**WHAT TO DO**.
Among the entries below, how many lines contain the string "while"? Only the number is wanted.

[Dataset items]
§
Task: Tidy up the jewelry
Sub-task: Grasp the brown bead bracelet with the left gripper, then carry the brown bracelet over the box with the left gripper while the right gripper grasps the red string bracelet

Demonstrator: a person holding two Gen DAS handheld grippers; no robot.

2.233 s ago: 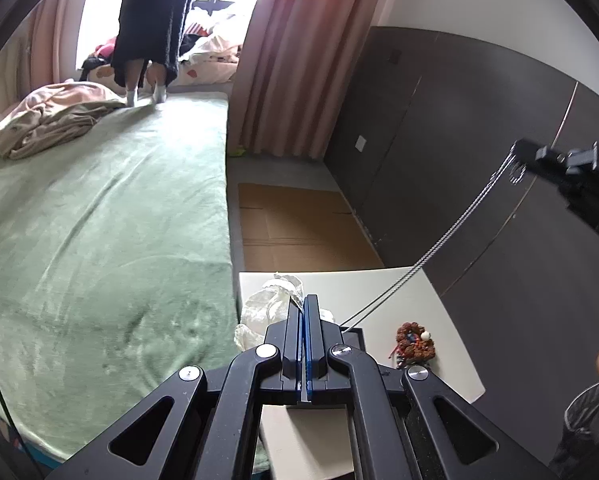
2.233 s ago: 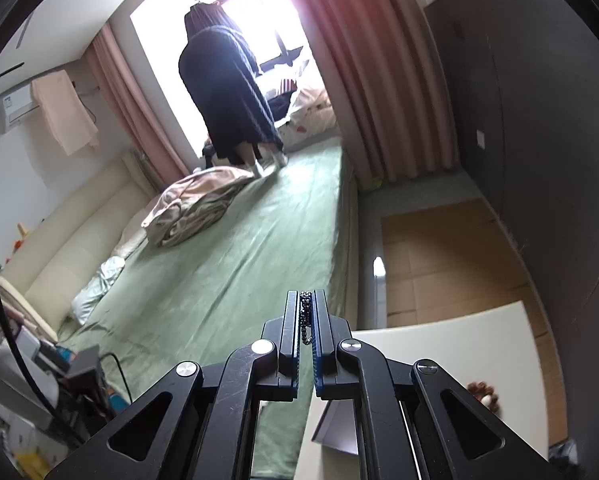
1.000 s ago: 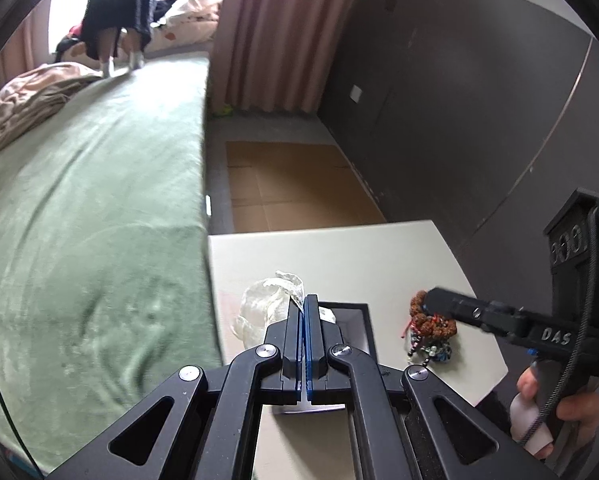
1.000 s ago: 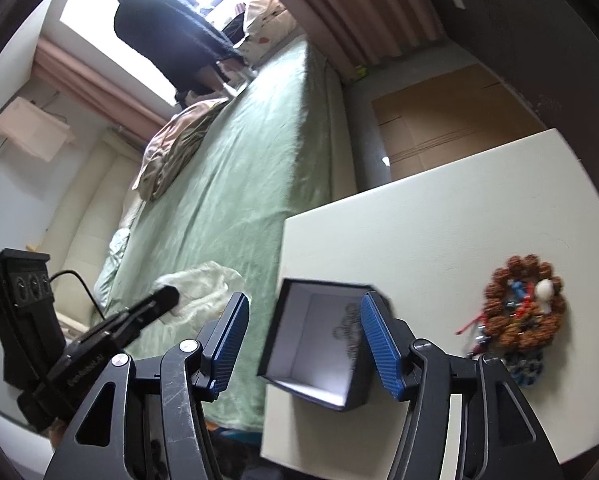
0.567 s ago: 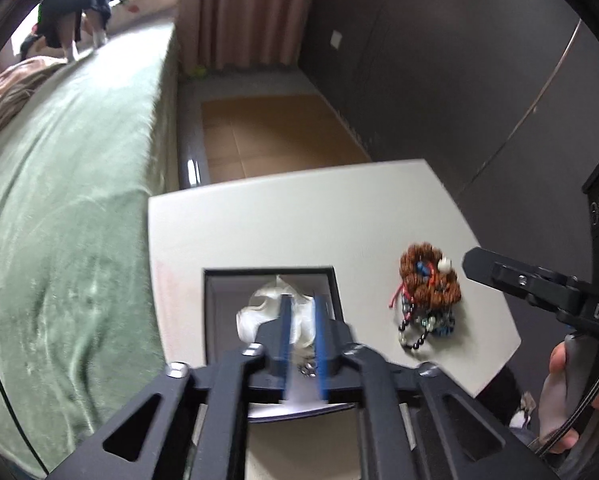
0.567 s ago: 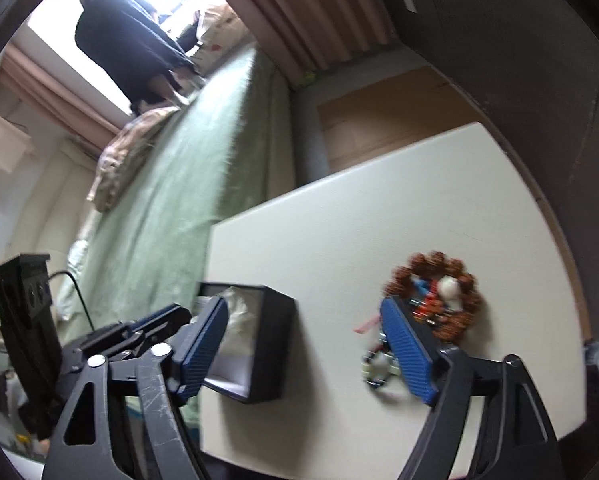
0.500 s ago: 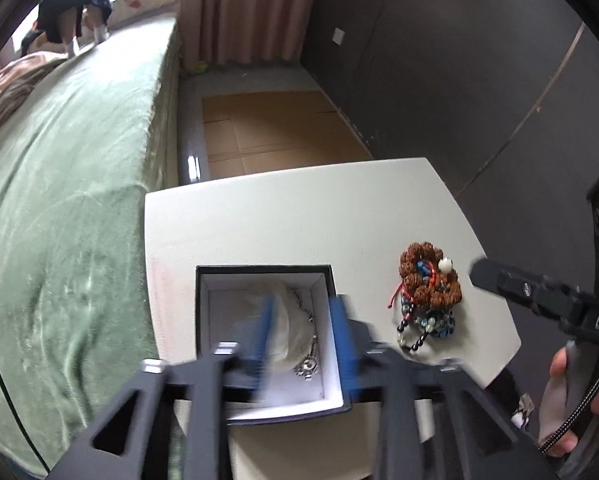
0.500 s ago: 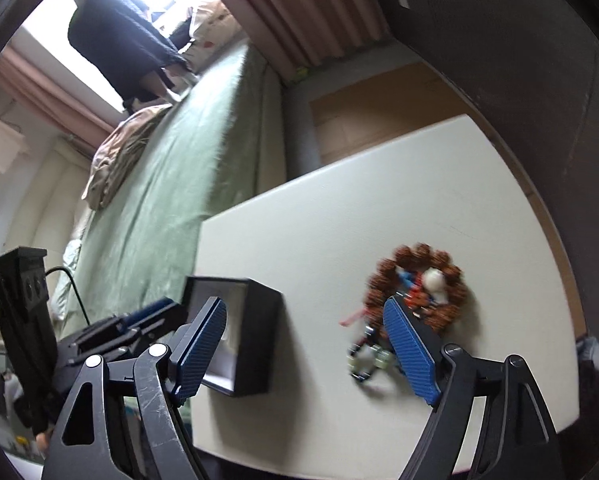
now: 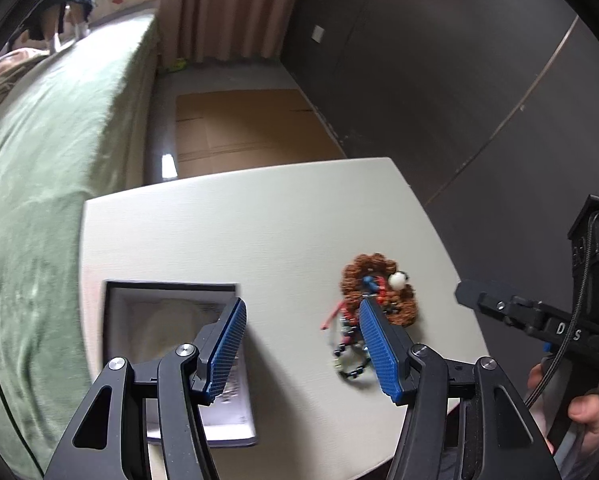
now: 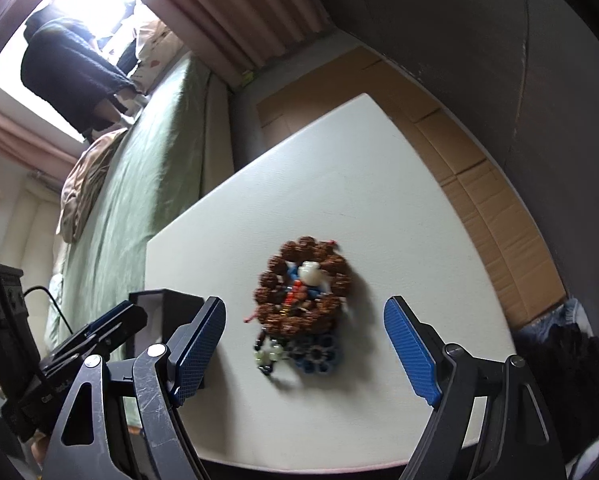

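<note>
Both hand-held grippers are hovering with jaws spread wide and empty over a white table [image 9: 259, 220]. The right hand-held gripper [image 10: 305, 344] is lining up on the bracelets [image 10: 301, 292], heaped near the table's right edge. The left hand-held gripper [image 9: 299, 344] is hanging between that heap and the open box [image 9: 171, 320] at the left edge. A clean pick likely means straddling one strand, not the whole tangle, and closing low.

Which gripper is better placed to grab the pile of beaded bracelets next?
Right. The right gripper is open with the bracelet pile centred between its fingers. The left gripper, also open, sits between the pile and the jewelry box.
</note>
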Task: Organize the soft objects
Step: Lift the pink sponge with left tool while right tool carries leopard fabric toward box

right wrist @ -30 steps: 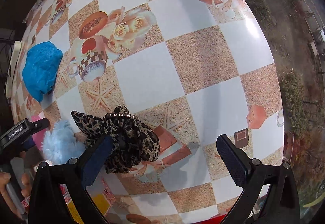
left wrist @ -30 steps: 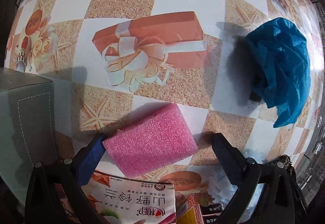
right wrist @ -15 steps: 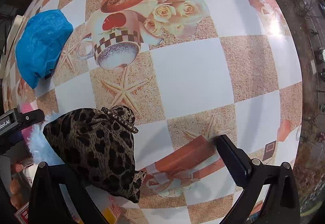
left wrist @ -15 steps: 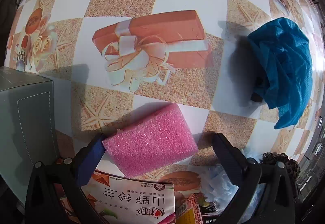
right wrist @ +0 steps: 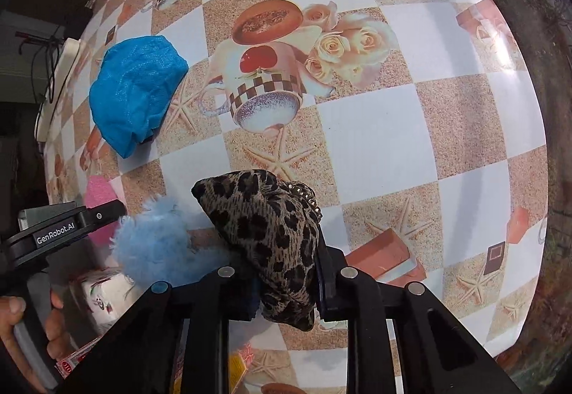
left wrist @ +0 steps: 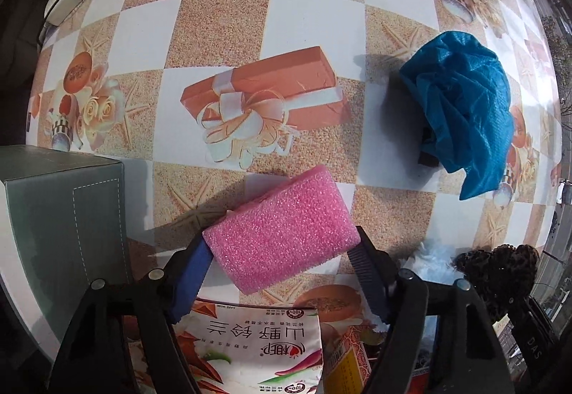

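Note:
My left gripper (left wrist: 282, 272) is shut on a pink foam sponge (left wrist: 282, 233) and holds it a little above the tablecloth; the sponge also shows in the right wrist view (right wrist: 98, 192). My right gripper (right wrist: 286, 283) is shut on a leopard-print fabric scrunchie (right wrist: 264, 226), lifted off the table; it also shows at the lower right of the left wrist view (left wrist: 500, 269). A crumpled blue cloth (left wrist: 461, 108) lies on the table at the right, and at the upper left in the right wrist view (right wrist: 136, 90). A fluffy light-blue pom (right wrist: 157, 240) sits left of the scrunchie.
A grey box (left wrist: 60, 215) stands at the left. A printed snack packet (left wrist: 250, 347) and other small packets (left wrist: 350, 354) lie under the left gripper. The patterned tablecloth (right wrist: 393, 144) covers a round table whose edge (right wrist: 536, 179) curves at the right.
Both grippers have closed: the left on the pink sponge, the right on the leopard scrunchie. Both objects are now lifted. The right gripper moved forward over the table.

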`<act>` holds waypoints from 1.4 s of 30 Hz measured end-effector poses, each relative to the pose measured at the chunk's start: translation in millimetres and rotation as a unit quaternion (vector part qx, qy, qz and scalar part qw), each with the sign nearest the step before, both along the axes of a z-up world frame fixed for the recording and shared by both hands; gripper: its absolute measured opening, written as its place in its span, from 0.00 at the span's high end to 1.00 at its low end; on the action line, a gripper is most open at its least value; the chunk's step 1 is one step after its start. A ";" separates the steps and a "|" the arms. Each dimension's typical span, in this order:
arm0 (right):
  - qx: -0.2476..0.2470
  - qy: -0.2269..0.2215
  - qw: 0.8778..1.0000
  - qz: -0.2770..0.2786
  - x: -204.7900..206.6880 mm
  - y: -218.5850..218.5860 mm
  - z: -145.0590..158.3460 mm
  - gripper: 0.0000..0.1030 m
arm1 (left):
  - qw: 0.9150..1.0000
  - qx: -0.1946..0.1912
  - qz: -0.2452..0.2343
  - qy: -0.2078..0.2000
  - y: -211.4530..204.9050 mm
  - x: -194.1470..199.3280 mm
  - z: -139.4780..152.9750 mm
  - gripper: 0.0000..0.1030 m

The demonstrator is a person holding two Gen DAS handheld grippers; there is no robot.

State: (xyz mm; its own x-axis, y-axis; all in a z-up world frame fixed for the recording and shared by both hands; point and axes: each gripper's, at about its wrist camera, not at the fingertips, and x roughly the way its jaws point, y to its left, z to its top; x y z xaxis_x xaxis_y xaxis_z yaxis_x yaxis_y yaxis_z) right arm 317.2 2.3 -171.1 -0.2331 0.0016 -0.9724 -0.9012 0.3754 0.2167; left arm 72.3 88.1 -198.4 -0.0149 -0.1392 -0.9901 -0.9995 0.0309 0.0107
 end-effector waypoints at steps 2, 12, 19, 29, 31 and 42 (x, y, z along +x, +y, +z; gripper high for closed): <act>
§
**TASK ANSWER**.
2